A mãe da criança se aproximou empurrando a cadeira e, com um sorriso gentil, perguntou:
— O senhor sabe que horas são?
Rafael olhou para o relógio novamente e respondeu:
— São 9 horas.
A criança, que até então permanecera quieta, olhou para Rafael com uma expressão serena e disse:
— Você tem bastante horas.
Confuso, Rafael desligou o celular e se virou para a mãe do menino.
— Por que ele disse isso? — perguntou, intrigado.
A mulher sorriu tristemente antes de responder:
— Ele tem menos horas que você... Meu filho tem um câncer agressivo e estamos pegando um ônibus para o hospital. Ele vai começar o tratamento paliativo, porque... bem, o diagnóstico é terminal.
Rafael ficou sem palavras. Sentiu um nó na garganta ao perceber o peso daquela revelação. De repente, todos os seus problemas pareceram insignificantes. Ele olhou para o menino novamente, que agora brincava distraidamente com uma pequena bola de borracha em seu colo, ainda sorrindo. Rafael se sentou ao lado da mãe, incapaz de ignorar o impacto das palavras da criança. Ele finalmente compreendeu que o terminal onde estava, com todo o seu caos e urgência, era apenas uma metáfora para a jornada de todos — cada um em seu próprio tempo, com suas próprias lutas.
— Obrigado por me lembrar o que é realmente importante — disse Rafael, mais para si mesmo do que para a mãe e o menino.
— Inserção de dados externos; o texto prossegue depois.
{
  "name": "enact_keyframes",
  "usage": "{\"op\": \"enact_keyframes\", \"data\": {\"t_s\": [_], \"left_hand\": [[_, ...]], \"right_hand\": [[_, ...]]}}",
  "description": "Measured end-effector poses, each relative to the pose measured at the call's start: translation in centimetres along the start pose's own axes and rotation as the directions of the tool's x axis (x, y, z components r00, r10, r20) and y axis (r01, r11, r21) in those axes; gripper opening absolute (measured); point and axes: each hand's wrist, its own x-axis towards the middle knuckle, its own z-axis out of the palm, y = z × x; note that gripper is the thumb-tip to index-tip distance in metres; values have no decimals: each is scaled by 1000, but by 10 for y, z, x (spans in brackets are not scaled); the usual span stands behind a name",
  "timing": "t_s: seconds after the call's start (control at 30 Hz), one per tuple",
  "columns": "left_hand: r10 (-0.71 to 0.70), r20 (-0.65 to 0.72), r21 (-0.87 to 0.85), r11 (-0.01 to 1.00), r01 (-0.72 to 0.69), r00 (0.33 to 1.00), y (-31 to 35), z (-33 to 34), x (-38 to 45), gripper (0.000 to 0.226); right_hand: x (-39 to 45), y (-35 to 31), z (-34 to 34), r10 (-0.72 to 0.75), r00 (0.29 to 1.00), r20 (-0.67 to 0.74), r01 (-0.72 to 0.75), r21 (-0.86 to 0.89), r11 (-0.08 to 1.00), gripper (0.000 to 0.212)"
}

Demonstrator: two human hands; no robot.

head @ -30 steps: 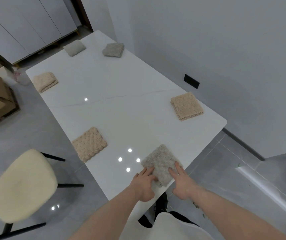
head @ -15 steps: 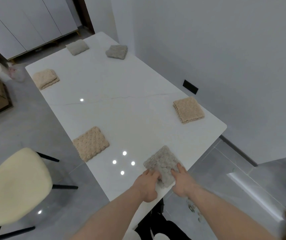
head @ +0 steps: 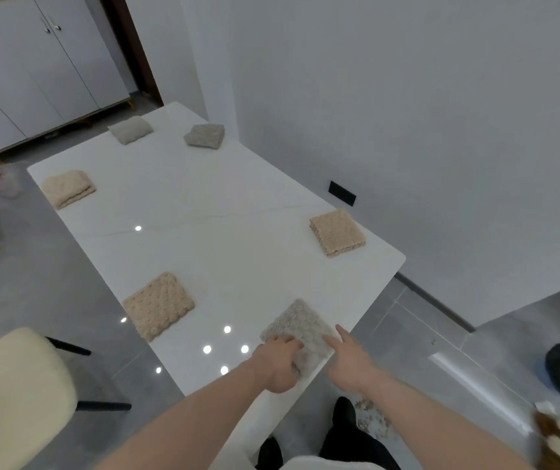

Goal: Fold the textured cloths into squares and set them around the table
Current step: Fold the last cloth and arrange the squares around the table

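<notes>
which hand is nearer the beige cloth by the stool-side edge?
Left. The left hand rests on the grey cloth, on the side facing the beige cloth. The right hand sits at the grey cloth's opposite edge, farther away.

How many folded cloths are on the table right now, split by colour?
Beige cloths: 3
Grey cloths: 3
Total: 6
</notes>
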Motion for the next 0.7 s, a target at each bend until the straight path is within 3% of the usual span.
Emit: {"op": "enact_keyframes", "data": {"t_s": [0.33, 0.7], "left_hand": [[-42, -213, -182, 983, 2, 976, 68, -73, 62, 69], [-265, -350, -460, 884, 82, 898, 155, -100, 118, 71]], "right_hand": [[17, 91, -116, -15, 978, -209, 51, 167, 985, 73], [50, 185, -226, -98, 981, -170, 110, 61, 992, 71]]}}
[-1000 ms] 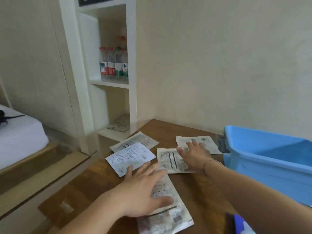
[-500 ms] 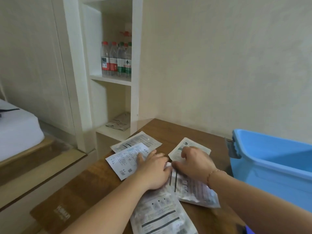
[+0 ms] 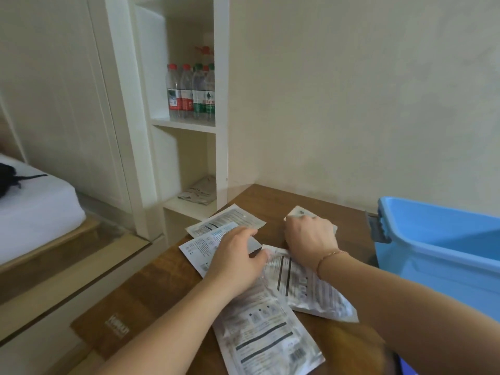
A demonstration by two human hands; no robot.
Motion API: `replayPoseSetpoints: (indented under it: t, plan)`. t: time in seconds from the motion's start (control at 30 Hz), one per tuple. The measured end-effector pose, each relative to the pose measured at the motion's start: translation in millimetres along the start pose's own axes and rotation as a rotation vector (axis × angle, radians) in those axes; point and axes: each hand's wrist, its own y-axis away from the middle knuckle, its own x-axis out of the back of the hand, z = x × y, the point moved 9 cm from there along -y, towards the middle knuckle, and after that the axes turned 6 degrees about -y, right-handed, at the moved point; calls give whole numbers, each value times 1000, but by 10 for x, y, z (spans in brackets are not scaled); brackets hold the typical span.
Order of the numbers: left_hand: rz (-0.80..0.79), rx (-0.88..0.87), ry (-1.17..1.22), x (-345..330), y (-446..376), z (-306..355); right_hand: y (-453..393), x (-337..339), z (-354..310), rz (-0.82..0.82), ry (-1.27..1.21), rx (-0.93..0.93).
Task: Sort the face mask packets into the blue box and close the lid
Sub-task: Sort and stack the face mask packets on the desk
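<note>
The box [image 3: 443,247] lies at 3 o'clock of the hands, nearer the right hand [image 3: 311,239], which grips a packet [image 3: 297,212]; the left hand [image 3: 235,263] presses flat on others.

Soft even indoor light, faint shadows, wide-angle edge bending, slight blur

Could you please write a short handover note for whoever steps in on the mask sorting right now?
Left hand: lies flat on the overlapping packets at the table's middle, gripping nothing.
Right hand: fingers curled on the far packet, gathering it.
Two more packets lie spread at the far left.
Blue box: at the right, open; no packets seen inside, lid not in view.
Done: nothing boxed yet.
Left: gather all packets, box them, close the lid.
</note>
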Motion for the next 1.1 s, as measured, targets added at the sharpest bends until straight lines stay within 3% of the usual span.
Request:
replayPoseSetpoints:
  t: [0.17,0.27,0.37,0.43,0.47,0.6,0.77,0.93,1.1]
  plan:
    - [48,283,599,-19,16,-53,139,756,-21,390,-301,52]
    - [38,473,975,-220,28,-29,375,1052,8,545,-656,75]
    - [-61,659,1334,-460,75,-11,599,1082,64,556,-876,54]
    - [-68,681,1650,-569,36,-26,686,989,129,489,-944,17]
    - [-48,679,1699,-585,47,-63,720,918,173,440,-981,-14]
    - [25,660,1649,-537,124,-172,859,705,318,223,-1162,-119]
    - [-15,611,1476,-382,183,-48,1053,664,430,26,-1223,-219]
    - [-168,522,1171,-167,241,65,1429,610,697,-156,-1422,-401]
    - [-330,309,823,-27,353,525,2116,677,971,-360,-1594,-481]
Foi no terminal, por causa de uma condição terminal, que Rafael refletiu profundamente sobre a vida e sua ansiedade. Ele pegou sua mochila e se levantou, com uma nova perspectiva. Sabia que sua vida seguiria em frente, mas naquele momento, ali, no terminal, ele aprendeu que o verdadeiro valor do tempo não está em quanto dele temos, mas em como escolhemos vivê-lo.